▶ [Action item]
Where the listing below has a line with "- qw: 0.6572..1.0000", write out exactly that line and every line after it, stopping after the line with "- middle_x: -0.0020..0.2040".

"""

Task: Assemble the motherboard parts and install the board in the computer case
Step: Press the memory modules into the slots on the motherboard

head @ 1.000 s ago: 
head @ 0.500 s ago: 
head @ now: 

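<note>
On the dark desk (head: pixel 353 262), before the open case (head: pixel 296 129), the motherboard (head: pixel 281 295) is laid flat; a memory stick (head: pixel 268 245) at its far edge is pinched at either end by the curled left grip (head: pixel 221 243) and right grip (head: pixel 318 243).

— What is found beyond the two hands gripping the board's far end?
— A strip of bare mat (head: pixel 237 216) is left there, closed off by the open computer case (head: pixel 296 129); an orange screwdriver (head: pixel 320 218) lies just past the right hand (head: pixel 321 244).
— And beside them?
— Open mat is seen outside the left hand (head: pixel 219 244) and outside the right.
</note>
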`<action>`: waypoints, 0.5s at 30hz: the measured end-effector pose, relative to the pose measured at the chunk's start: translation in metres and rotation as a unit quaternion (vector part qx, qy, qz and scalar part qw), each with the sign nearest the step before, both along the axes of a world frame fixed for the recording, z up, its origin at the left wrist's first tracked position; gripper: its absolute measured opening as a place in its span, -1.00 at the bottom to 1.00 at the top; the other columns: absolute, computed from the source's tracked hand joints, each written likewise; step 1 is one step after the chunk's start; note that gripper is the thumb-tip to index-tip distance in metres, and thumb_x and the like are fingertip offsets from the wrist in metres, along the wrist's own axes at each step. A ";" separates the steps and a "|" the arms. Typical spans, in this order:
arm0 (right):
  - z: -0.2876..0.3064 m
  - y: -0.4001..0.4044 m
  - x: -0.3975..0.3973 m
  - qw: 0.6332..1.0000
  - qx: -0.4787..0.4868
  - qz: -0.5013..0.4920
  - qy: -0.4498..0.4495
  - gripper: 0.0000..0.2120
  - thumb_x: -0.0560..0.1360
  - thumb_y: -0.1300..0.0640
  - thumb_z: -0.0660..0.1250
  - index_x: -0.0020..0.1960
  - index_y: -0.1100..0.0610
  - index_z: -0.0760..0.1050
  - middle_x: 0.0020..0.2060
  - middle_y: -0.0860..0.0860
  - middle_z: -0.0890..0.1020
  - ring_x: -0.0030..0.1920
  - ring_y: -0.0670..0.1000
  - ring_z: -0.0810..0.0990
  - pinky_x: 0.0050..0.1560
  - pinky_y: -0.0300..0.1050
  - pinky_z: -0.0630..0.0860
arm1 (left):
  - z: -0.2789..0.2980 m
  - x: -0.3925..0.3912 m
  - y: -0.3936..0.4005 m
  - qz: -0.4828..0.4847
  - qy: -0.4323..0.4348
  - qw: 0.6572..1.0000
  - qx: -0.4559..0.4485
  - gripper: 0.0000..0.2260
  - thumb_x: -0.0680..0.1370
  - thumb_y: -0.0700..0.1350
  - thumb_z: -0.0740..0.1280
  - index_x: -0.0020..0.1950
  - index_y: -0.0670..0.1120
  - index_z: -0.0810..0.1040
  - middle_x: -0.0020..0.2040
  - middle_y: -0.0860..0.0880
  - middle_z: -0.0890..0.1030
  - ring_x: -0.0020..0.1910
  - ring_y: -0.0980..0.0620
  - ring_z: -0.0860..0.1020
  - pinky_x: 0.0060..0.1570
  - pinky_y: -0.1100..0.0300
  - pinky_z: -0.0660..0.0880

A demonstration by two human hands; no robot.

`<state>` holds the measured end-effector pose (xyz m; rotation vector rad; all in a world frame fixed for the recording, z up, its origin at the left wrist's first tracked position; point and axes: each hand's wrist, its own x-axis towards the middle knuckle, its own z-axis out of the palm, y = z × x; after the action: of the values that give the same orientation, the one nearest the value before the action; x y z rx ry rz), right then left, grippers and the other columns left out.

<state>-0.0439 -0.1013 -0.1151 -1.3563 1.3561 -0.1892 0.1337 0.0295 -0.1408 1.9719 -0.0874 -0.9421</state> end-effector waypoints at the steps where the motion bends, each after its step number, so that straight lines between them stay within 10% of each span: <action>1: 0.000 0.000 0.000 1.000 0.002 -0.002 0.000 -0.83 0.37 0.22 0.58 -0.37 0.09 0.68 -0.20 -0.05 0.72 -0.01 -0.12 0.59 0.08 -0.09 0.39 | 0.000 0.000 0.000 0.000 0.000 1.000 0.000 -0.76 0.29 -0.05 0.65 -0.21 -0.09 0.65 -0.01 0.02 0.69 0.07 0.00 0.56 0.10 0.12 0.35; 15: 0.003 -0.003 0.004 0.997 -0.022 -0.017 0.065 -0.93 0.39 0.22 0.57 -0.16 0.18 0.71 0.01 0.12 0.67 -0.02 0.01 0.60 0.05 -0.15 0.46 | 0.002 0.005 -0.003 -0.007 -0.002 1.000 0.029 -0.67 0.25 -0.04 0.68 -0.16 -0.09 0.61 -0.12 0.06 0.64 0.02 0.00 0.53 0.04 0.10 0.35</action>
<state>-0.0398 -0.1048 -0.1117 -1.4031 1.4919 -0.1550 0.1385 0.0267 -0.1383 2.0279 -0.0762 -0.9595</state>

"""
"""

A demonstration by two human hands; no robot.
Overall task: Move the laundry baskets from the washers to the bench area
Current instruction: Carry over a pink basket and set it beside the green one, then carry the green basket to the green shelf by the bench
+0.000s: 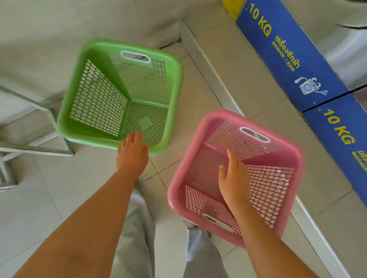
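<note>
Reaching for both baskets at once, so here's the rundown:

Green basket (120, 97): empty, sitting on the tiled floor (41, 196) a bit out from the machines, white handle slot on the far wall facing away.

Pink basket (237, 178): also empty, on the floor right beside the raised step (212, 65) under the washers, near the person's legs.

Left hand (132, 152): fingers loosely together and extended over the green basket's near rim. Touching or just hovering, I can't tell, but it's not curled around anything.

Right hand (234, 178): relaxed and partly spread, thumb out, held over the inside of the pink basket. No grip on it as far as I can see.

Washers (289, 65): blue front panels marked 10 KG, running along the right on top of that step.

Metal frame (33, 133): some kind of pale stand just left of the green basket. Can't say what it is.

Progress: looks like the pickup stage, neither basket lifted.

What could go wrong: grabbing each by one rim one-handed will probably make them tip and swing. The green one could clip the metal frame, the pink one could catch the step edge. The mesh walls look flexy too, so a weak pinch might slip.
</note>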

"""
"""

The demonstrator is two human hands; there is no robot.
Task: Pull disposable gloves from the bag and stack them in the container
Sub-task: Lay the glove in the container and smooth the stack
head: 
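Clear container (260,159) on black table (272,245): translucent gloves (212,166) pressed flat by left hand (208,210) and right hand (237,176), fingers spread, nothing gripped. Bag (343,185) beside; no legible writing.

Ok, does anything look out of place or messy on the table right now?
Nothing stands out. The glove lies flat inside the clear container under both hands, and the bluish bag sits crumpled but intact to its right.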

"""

▶ [Exercise output]
  - qw: 0.6572..1.0000
  - qx: -0.4559..0.4485
  - gripper: 0.0000..0.2260
  - thumb_x: -0.0680..0.1370
  - thumb_y: -0.0700..0.1350
  - thumb_z: -0.0740..0.1280
  - index_x: -0.0020..0.1950
  - index_y: -0.0670..0.1120
  - index_z: -0.0810..0.1040
  - middle_x: -0.0020..0.2040

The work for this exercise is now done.